> **Exercise directions**
Your answer must match the data word for word.

> **Information provided**

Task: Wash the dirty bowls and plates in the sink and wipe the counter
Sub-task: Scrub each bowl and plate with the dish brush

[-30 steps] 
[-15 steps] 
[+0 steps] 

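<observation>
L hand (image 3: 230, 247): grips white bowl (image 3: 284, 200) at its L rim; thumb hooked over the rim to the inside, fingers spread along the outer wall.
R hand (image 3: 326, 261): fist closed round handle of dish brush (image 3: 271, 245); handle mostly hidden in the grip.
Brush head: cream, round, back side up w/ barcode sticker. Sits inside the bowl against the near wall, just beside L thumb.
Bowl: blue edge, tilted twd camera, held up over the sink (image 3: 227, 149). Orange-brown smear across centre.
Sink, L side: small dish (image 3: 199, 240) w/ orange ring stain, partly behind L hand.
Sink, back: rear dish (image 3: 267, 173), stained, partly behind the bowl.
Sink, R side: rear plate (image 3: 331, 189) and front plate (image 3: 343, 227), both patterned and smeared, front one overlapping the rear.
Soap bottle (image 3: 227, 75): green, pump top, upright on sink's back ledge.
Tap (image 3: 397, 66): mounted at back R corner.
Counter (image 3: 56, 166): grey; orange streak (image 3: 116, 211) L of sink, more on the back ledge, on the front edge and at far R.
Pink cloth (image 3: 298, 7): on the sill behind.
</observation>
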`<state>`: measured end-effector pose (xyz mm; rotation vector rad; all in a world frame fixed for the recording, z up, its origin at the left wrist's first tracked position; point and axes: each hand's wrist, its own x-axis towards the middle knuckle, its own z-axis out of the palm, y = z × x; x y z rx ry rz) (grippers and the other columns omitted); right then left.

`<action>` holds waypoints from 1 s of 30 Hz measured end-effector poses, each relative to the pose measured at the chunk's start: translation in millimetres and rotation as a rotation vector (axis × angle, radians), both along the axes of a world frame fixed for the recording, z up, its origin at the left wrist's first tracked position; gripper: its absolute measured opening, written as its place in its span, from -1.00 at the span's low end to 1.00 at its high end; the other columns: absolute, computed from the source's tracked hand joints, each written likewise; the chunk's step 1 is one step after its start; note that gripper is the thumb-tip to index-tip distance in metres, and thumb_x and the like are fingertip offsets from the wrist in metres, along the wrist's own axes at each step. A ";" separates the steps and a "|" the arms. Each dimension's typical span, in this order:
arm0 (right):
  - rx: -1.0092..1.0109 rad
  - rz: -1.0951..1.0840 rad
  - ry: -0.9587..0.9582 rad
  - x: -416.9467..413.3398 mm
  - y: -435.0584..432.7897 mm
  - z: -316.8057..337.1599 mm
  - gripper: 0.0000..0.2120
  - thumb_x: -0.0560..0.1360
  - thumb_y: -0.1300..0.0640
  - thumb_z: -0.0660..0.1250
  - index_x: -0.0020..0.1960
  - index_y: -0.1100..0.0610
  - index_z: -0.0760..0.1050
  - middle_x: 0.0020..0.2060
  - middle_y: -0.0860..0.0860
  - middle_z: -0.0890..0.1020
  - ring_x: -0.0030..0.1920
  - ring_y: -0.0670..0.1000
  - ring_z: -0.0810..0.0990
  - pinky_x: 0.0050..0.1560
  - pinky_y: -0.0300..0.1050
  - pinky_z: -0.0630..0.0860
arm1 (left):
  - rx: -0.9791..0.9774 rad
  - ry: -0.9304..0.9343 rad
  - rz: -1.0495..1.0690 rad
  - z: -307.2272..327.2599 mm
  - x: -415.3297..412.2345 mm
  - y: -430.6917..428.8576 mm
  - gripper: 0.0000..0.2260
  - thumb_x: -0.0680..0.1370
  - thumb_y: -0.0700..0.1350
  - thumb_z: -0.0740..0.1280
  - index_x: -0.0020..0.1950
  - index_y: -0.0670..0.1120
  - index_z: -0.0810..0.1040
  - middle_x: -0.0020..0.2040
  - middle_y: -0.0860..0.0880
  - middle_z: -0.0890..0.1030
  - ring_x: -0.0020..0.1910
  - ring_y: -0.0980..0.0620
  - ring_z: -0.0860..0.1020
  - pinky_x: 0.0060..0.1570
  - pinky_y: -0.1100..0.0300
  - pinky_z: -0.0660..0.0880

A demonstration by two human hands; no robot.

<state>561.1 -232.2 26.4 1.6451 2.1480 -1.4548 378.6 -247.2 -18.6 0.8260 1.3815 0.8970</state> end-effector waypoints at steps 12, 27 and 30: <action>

> **Task solution**
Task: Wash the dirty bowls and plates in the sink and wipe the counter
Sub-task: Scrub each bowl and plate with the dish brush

[-30 steps] 
[-15 steps] 
[+0 steps] 

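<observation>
L hand (image 3: 230, 247): grips white bowl (image 3: 284, 200) at its L rim; thumb hooked over the rim to the inside, fingers spread along the outer wall.
R hand (image 3: 326, 261): fist closed round handle of dish brush (image 3: 271, 245); handle mostly hidden in the grip.
Brush head: cream, round, back side up w/ barcode sticker. Sits inside the bowl against the near wall, just beside L thumb.
Bowl: blue edge, tilted twd camera, held up over the sink (image 3: 227, 149). Orange-brown smear across centre.
Sink, L side: small dish (image 3: 199, 240) w/ orange ring stain, partly behind L hand.
Sink, back: rear dish (image 3: 267, 173), stained, partly behind the bowl.
Sink, R side: rear plate (image 3: 331, 189) and front plate (image 3: 343, 227), both patterned and smeared, front one overlapping the rear.
Soap bottle (image 3: 227, 75): green, pump top, upright on sink's back ledge.
Tap (image 3: 397, 66): mounted at back R corner.
Counter (image 3: 56, 166): grey; orange streak (image 3: 116, 211) L of sink, more on the back ledge, on the front edge and at far R.
Pink cloth (image 3: 298, 7): on the sill behind.
</observation>
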`<state>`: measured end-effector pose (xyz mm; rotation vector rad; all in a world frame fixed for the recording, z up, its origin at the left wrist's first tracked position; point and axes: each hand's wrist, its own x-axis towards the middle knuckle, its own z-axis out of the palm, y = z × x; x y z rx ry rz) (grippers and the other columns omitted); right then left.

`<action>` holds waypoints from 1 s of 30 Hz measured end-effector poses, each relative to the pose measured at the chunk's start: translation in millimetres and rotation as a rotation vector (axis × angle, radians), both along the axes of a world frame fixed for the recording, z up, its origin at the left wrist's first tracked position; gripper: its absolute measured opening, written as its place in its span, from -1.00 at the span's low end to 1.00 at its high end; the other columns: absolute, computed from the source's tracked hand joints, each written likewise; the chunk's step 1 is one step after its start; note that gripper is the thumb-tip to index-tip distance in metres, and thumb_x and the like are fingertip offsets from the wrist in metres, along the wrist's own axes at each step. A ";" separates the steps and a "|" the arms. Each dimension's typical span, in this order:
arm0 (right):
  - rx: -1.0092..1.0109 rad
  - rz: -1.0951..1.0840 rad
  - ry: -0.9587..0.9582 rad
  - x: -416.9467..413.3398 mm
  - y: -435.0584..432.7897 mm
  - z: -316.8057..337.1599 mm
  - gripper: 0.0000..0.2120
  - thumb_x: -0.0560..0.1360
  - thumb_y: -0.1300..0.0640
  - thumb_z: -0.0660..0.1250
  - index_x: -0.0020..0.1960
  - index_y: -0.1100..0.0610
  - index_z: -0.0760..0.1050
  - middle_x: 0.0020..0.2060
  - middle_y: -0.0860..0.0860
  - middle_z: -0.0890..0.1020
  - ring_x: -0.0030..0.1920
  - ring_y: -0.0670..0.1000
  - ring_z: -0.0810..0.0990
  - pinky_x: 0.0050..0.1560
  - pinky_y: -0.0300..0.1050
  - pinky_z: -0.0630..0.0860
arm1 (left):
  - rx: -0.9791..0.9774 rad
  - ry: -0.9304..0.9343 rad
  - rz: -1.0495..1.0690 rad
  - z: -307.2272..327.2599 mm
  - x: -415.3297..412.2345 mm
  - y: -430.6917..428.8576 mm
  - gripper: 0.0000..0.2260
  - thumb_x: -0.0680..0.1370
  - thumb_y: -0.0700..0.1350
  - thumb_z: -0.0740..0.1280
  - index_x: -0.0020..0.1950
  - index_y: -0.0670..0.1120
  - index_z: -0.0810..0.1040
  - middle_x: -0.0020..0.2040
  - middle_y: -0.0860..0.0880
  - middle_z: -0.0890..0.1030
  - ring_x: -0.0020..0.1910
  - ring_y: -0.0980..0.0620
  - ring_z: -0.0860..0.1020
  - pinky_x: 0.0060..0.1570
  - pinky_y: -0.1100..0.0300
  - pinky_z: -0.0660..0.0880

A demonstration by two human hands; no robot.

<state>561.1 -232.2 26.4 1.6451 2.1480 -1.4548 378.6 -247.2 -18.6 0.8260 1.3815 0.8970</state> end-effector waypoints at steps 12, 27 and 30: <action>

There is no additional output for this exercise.